Stroopwafel – The Recipe
- Preparation Time: 45 mins
- Cooking Time: 25 mins
- Additional Time: 45 mins
- Total time: 1 hr 55 mins
- Servings: 12
Ingredients
For the Cookies
- 480g cups all-purpose flour
- 265ml melted butter
- 150g white sugar
- 60ml warm milk
- 1 egg
- 7g active dry yeast
- Cooking spray
For the Filling
- 375ml molasses
- 105g brown sugar
- 80ml unsalted butter
- 1 tsp. cinnamon, ground
Instructions
For the Cookies
- Add yeast, egg, milk, sugar, butter, and flour in a large bowl, and mix well. Transfer the mixture to a flour-dusted work surface and knead for a few minutes, then leave for 45 minutes until it rises.
For the Filling
- In a saucepan over medium heat, add cinnamon, butter, sugar, and molasses, stir until butter melts and all the ingredients are well combined, remove from heat, and set aside.
- Prepare the pizzelle maker and preheat according to the instructions from the manufacturer; also, spray with cooking spray.
- When the dough is ready, knead again briefly, divide into 12 equal portions, roll each portion into a 2″ ball, place into the center of the pizzelle maker, and press gently.
- Close the iron and cook for 2 to 3 minutes until the cookie turns golden brown. Remove from oven and cut in half horizontally using a sharp serrated knife.

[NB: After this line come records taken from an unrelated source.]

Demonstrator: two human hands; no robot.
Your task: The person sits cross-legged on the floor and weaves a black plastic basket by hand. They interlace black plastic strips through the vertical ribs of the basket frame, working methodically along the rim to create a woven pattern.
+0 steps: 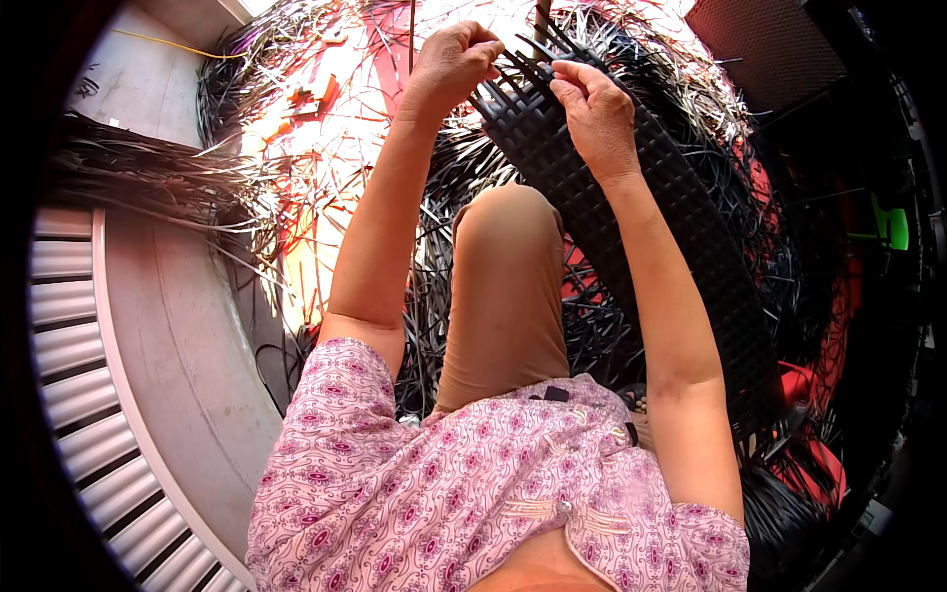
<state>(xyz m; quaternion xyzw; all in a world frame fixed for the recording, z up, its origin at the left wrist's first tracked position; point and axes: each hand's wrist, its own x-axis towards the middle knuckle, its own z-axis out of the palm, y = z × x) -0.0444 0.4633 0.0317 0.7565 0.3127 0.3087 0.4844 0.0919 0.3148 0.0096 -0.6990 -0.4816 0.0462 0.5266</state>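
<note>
A long woven panel of flat black strips [582,187] slants from the top middle down past my right forearm. Loose strip ends [513,87] stick out of its upper edge. My left hand [452,67] is closed in a pinch at the upper left of that edge, with the tip of a black strip at its fingertips. Close by on the right, my right hand [598,116] hovers over the panel's upper part, thumb and forefinger closed round a black strip end. The exact grip is partly hidden by the fingers.
Heaps of loose black strips [473,158] cover the red floor around my raised knee [508,237]. A bundle of strips [158,173] lies at the left, above a white slatted rack [84,345]. A brown woven panel [764,49] stands at the upper right, a green object [891,225] below it.
</note>
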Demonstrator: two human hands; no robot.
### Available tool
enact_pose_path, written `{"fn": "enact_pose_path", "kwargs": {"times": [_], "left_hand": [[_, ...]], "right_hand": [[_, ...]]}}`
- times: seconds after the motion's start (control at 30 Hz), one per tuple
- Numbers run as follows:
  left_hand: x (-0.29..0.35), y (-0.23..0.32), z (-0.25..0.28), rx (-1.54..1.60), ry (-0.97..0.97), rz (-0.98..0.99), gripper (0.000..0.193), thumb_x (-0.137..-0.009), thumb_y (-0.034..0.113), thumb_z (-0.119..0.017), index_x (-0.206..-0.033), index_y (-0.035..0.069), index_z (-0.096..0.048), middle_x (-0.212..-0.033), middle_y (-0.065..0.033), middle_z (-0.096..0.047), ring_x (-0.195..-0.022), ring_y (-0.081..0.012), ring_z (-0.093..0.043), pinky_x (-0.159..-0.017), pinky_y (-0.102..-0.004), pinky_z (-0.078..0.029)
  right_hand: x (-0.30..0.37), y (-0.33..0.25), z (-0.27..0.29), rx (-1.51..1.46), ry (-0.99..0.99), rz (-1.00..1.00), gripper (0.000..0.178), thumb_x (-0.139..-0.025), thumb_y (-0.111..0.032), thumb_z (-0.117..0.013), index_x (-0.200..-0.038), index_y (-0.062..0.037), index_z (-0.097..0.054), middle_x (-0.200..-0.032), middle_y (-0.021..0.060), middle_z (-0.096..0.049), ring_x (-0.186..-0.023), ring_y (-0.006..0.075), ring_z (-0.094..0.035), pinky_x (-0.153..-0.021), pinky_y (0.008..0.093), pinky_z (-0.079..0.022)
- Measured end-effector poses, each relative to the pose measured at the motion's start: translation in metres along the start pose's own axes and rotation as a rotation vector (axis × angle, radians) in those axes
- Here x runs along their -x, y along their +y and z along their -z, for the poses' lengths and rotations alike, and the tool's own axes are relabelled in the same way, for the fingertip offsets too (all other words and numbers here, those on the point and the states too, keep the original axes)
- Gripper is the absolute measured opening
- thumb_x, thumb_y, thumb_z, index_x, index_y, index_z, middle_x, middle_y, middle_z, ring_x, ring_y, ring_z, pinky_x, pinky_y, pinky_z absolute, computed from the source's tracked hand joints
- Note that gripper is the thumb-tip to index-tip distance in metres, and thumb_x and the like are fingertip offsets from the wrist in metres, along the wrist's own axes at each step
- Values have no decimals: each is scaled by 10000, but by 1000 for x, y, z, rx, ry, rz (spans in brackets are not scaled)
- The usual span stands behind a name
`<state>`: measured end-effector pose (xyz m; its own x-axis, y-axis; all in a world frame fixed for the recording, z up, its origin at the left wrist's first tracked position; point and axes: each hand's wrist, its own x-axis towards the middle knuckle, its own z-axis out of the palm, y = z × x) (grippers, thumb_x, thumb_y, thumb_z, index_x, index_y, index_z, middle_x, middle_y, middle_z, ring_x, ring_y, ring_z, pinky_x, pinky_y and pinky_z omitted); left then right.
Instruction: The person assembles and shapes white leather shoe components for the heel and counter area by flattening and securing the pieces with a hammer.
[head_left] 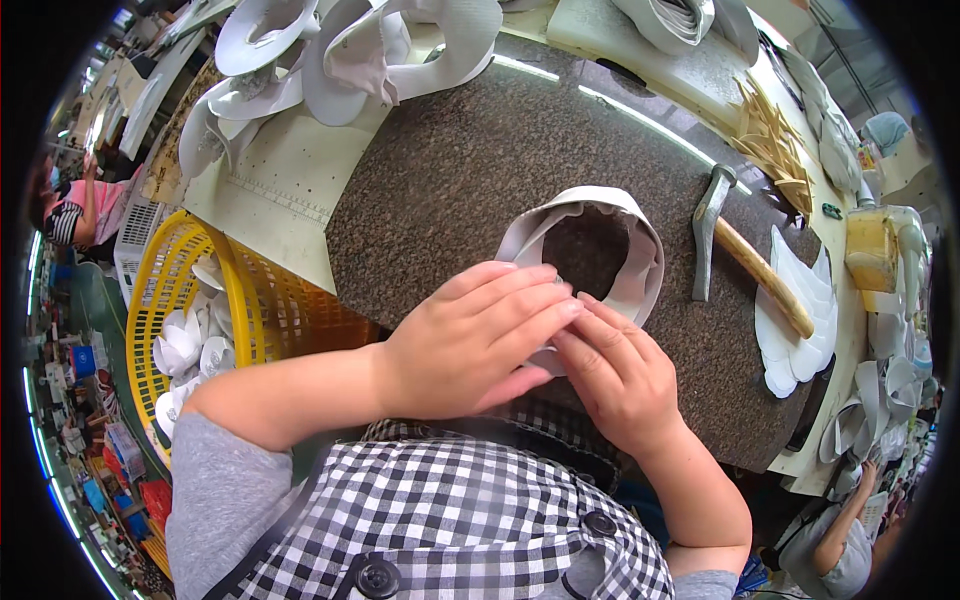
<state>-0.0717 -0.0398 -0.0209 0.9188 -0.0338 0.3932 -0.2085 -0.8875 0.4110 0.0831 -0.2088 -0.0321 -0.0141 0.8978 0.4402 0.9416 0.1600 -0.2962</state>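
Near the front edge of a speckled brown stone slab (pixel 440 180), a white ring-shaped piece of stiff sheet material (pixel 645 245) stands on its edge, its folded rim turned inward. My left hand (pixel 470 345) lies across its near side with the fingers pressed together. From the other side, my right hand (pixel 620 375) grips the same near edge, and the fingertips of both hands meet there. My fingers hide the spot they hold. To the right rests a hammer (pixel 755 260) with a metal head and wooden handle, lying over a stack of white cut pieces (pixel 800 320).
A yellow basket (pixel 245 300) with white pieces stands at left. White looped pieces (pixel 350 60) crowd the far left of the table. Tan strips (pixel 775 145) lie at far right, near a yellowish block (pixel 870 250). Other people (pixel 95 205) are at work on both sides.
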Motion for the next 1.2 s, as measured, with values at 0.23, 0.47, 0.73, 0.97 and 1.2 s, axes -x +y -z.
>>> {"fn": "enact_pose_path", "kwargs": {"times": [0.23,0.47,0.73,0.97,1.2], "left_hand": [[-13,-5,2,106,-54,178,611,-716,157,-809,-1280,58,-597,-1210,-129,-639,-1136,-325,-610,-988,-453,-476],[4,-55,-4,153,45,-244,292,-751,89,-702,-1034,20,-720,-1123,-142,-701,-1110,-356,-665,-878,-409,-571],[17,-61,11,-25,-165,-343,375,-865,210,-646,-1199,42,-682,-1330,-123,-630,-1281,-305,-572,-1094,-485,-433],[41,-30,20,-142,-70,209,621,-971,526,-524,-1365,45,-532,-1466,-183,-483,-1404,-368,-395,-1179,-545,-192],[13,27,-27,581,338,322,628,-875,166,-745,-1385,52,-397,-1220,-190,-530,-1069,-334,-599,-890,-408,-504]], "right_hand": [[-10,-11,-2,-321,168,-596,151,-872,-52,-705,-1020,-43,-681,-970,120,-736,-912,317,-732,-800,363,-599],[6,-11,-2,-137,27,-112,324,-778,-34,-785,-1092,-55,-712,-1120,150,-724,-1106,350,-682,-922,408,-573],[11,-24,-10,101,-54,-8,269,-896,-152,-660,-1125,-19,-707,-1212,182,-677,-1188,364,-631,-958,470,-543],[27,-31,0,-13,-294,50,367,-885,-176,-605,-1235,-81,-665,-1317,90,-641,-1338,307,-525,-1135,648,-301],[21,-19,10,-453,-66,-125,243,-806,1,-631,-1033,-68,-682,-1212,123,-670,-1213,314,-616,-1107,560,-399]]}}
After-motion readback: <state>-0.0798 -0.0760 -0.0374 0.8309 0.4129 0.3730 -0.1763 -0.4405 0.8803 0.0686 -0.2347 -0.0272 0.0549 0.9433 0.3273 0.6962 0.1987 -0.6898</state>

- Make a layer of filling inside and place the other half of the cookie on top. Repeat the process with other dough portions and serve.
Popular variations
Here are a few ways you can change this basic recipe to adjust it to your liking:
- Chocolate Stroopwafels: The fun variation of making the stroopwafels with chocolate is delicious. These Chocolate waffle cookies are thin, crunchy, and filled with sweet, gooey caramel.
- Sea Salt Milk Chocolate Caramel Stroopwafel S’mores: It is s’more-inspired Stroopwafel. This version has the classic Stroopwafel sandwiched with toasted marshmallow, milk chocolate, and a drizzle of salted caramel.

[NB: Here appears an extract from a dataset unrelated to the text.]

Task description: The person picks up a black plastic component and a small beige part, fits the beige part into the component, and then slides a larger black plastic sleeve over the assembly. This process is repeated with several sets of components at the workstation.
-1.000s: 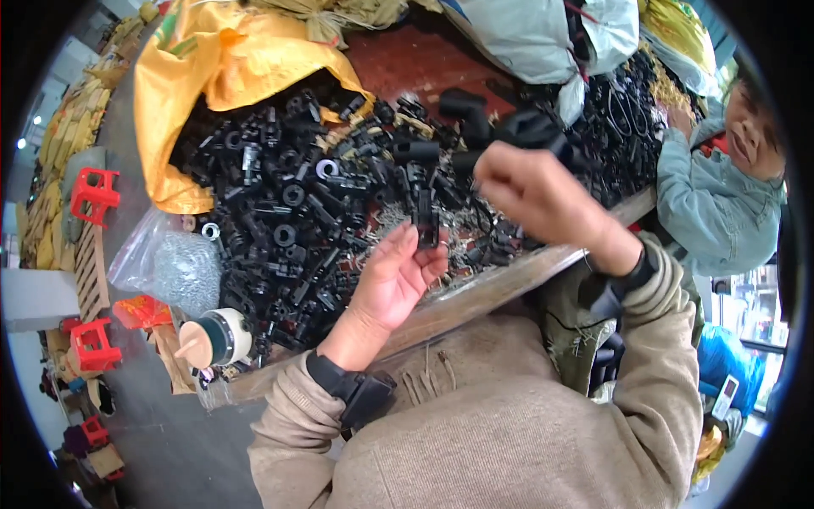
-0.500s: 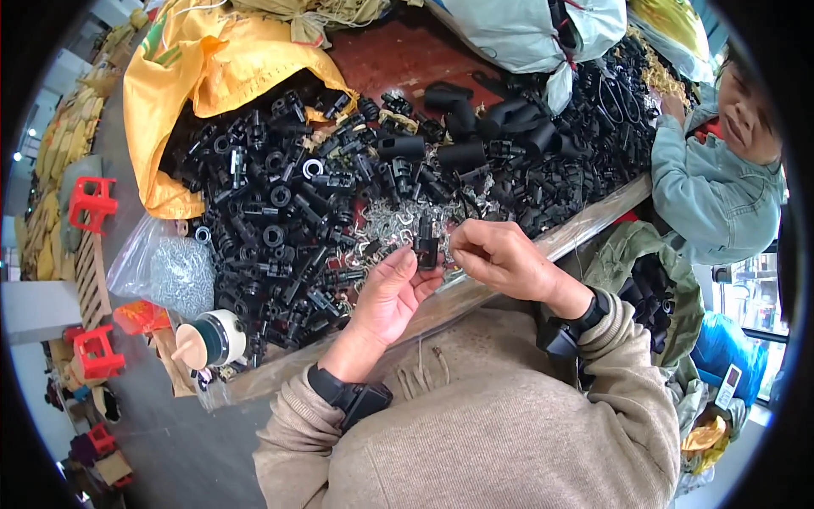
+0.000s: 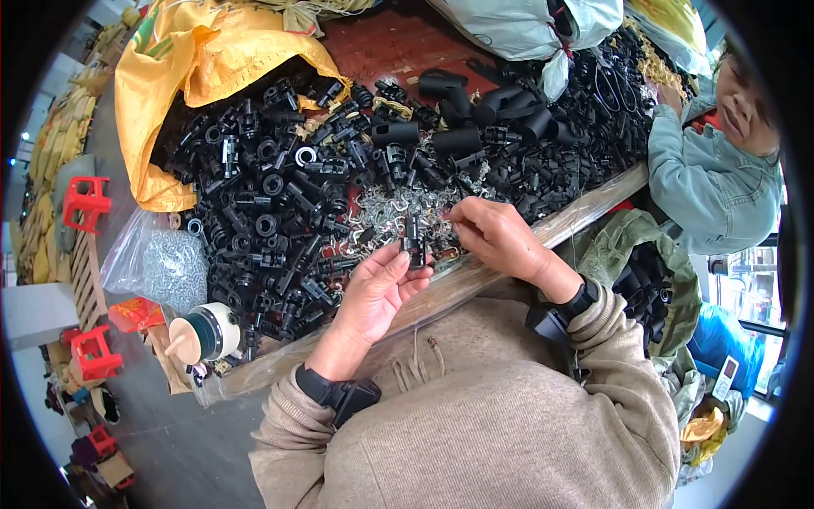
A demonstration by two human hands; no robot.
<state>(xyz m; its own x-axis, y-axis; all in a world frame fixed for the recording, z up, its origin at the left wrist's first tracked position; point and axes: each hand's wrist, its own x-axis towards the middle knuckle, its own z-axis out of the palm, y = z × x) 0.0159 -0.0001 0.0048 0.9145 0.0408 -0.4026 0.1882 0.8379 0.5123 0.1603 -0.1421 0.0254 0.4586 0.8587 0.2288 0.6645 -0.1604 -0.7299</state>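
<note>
My left hand (image 3: 373, 293) grips a small black plastic fitting (image 3: 414, 246) between thumb and fingers, over the near edge of the table. The fitting stands roughly upright, its narrower end up. To the right, my right hand (image 3: 500, 239) has its fingers curled together, thumb and forefinger pinched, apart from the fitting. Whether anything small is in that pinch is hidden. Just beyond both hands lies a heap of small bent metal pieces (image 3: 386, 212). A wide pile of black plastic parts (image 3: 271, 199) spreads to the left.
A wooden rail (image 3: 585, 204) edges the table. Nearby are a yellow sack (image 3: 254, 51), a clear bag of small metal pieces (image 3: 174, 267) and a cream container (image 3: 216, 331). Black tubes (image 3: 458, 140) lie farther back. Another person (image 3: 712, 195) is at the right. Red stools (image 3: 85, 204) stand left.
The fitting has come slightly nearer me and looks more upright. My right hand has shifted a little away from it. The whole view has moved slightly.
</note>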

- Coconut Stroopwafels: The traditional Strropwafel has yummy coconut filling and white chocolate. We love the earthy and flaky coconut filling with the crunch of the thin wafer and the sweetness of white chocolate.
- Stroopwafel Ice Cream Sandwiches: These stroopwafel ice cream sandwiches are made with two stroopwafels filled with ooey-gooey caramel and sandwiched with smooth and creamy vanilla ice cream. The stroopwafels are then dipped in melted chocolate and topped with your preferred toppings. Just perfect for summer parties.
- Stroopwafel Cake: if you are not a big fan of the texture of Stroopwafel but love the flavor, then you should try this cake. The cake has melting pools of caramel and a chewy, crunchy top for extra texture.